AK Parti Genel Başkan Yardımcısı ve Parti Sözcüsü Hüseyin Çelik, CHP Genel Başkanı Kemal Kılıçdaroğlu'na yönelik yumruklu saldırıyı değerlendirirken, denetimli serbestlik yasasında düzenlemeye gidilmesi gerektiğini söyledi.
AK Parti Genel Başkan Yardımcısı ve Parti Sözcüsü Hüseyin Çelik, CHP Genel Başkanı Kemal Kılıçdaroğlu'na yönelik yumruklu saldırıyı değerlendirirken, denetimli serbestlik yasasında düzenlemeye gidilmesi gerektiğini söyledi. Mısır'da idam cezasına çarptırılan 529 kişi için de "Mısır'da insanlık asılıyor" yorumunu yaptı.
AK Parti Genel Başkan Yardımcısı Çelik, parti genel merkezinde gündemdeki konulara ilişkin basın toplantısı düzenledi. CHP lideri Kılıçdaroğlu'na yönelik yumruklu saldırıyla ilgili Adalet Bakanı ve siyasi partilere çağrıda bulunuz Çelik, "Bu saldırılarla ilgili caydırıcı olacak cezai müeyyidelerin getirilmesi gerekiyor" dedi.
Saldırganın AK Parti üyesi çıkmasıyla ilgili, "talihsizlik" değerlendirmesinde bulunan Hüseyin Çelik, geçmişte Bekir Bozdağ ve Taner Yıldız'a da saldırıların olduğunu anımsattı.
Çelik, "Bekir Bozdağ Hacıbektaş'ta saldırıya uğradığında başı okşandı, sahip çıkıldı. Ve orada Kılıçdaroğlu kürsüye çıktığında 'Bu menfur saldırıyı kınıyorum' deme erdemini göstermedi" diye konuştu.

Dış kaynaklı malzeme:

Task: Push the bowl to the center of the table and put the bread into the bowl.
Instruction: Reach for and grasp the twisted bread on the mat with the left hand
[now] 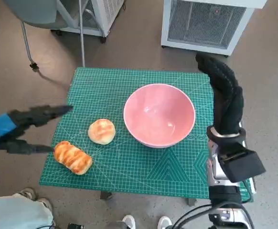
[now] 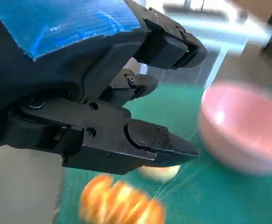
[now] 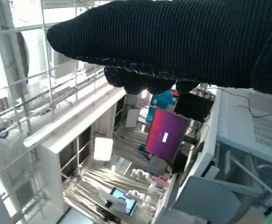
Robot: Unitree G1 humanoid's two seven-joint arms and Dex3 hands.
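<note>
Head view: the pink bowl (image 1: pixel 159 115) stands upright near the middle of the green-matted worktop (image 1: pixel 110 86), with a round bun (image 1: pixel 101 131) just beside it on the robot's left and a long twisted bread (image 1: pixel 72 157) lying nearer the worktop's left front corner, apart from both. The left robot hand (image 1: pixel 31 129) hovers at the left edge with its fingers (image 2: pixel 145 140) spread wide on either side of nothing, one fingertip close to the long bread. The gloved right robot hand (image 1: pixel 223 93) is raised at the worktop's right edge, beside the bowl and holding nothing; whether its fingers are spread or curled cannot be told.
</note>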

-"ŞİDDET KARŞISINDA SET OLUŞTURMAK DURUMUNDAYIZ"-
Çelik, şöyle konuştu:
"AK Parti'ye saldırı olsaydı ne olurdu diyen CHP'lilere şunu hatırlatırım. Bozdağ'a, Yıldız'a, Ahmet Türk'e saldırı yapıldığı zaman da aynı tavrın gösterilmesi gerekiyor. Denetimle serbestlik yasası Bunla birlikte bu ve benzeri saldırılar devam ediyor. Ben buradan Adalet Bakanı olmak üzere TBMM'de grubu olan partilere çağrıda bulunuyorum. Bu saldırılarla ilgili caydırıcı olacak cezai müeyyidelerin getirilmesi gerekiyor. Adalet Bakanımıza da bu temennilerimizi dile getirdim. Ahmet'e yapılana bugün sevinirseniz Mehmet'e yapıldığında üzülürsünüz. Şiddet karşısında set oluşturmak zorundayız. Türk siyaseti bu konuda bir tavır birliği sergilemezse kendisine yazık etmiş olur.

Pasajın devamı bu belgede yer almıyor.